Around 12:30PM the winds had begun to shift. The winds and waves were coming at us from our stern beam, and you could feel the air change. Every hour I recorded our fix locations, and checked remaining distances. I wished we could be moving faster. I really wanted to beat the changing weather – but it just wasn’t happening. I checked the apparent wind speeds every 15 minutes, and they were increasing by ones and twos every time I looked.
Pat decided to check the NOAA weather forecast one more time. I knew conditions were about to change – and I just didn’t want to know how bad it was going to be. I made sure that I was out of hearing range of the weather information. I didn’t need to know what they were forecasting — and I didn’t ask Pat to relay the information to me. At some point, Pat stopped checking on the NOAA information too.
The seas were starting to grow. The winds were increasing. I was looking around the boat to see if there were any loose lines or potential problem areas that needed to be corrected NOW — as opposed to becoming a big problem when conditions worsened. We repositioned a few reef lines that were flapping outside of the sailpac, and pulled in the drifter lines and made them fast.
The apparent winds were registering steady 18s with gusts to 24. I didn’t want to ask Pat what the true winds were registering.
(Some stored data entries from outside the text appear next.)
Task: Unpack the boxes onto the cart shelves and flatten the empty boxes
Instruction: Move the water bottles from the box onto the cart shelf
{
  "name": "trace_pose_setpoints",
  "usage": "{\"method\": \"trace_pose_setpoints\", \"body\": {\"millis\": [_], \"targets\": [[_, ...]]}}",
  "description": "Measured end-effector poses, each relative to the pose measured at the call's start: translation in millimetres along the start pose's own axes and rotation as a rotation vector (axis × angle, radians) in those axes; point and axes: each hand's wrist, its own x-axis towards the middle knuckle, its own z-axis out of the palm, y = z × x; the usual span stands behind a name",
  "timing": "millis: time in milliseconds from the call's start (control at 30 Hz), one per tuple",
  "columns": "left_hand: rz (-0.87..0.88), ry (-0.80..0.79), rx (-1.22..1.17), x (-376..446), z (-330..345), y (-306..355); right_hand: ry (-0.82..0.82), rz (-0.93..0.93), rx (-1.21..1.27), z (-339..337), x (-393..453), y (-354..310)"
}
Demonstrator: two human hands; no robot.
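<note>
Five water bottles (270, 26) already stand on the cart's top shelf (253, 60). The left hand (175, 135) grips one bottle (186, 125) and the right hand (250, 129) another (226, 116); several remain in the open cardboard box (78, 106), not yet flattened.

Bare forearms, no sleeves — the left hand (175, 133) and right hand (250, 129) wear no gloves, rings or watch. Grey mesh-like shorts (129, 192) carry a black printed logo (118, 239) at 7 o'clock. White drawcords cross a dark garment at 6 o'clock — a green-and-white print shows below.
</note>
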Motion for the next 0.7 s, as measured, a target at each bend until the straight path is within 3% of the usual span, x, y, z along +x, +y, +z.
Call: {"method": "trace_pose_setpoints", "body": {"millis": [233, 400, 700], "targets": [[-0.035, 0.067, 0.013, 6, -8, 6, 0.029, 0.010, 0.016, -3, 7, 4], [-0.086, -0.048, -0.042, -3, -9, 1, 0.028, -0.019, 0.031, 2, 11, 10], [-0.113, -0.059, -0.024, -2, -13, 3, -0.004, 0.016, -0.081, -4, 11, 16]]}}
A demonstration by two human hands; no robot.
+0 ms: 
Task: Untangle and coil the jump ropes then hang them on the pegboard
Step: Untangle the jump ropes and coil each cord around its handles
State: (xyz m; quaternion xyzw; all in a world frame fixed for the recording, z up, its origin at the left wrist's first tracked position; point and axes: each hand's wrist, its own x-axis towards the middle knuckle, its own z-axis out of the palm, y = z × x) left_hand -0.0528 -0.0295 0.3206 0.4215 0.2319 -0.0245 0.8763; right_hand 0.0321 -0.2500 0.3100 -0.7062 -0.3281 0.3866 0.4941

Pat casually informed me that when we get to Beaufort NC — we would have to visit the Maritime Museum as they had a map of all of the shipwrecks from the southern tip of the outer banks (Beaufort) and north. I completely tuned out this comment.
Now, the seas were erupting and there was only one option for me to get thru this. I had to shut out all elements that could cause panic — and focus only on my tasks. I checked the navigation software. We had 19 miles to go to get to Beaufort. The big picture meant that we would be in this feisty brew for at least 2-3 hours. Like the tune 99 bottles of beer on the wall, I was only interested in checking off 1 mile at a time. The seas are raucous — with large tailing swells that push us high to their crest, and then Cat Maudy surfs to the trough….only to be hoisted up again on the crest. The breaker for the autopilot blew a fuse. This meant that the boat had to be steered by hand. I furled in the jib sail to 1/3 of its full size to gain better control of the boat. Pat was focused entirely on steering – and I was responsible for everything else — so that he could steer the boat. Physically, steering the boat is no easy task. He is really doing battle with the seas.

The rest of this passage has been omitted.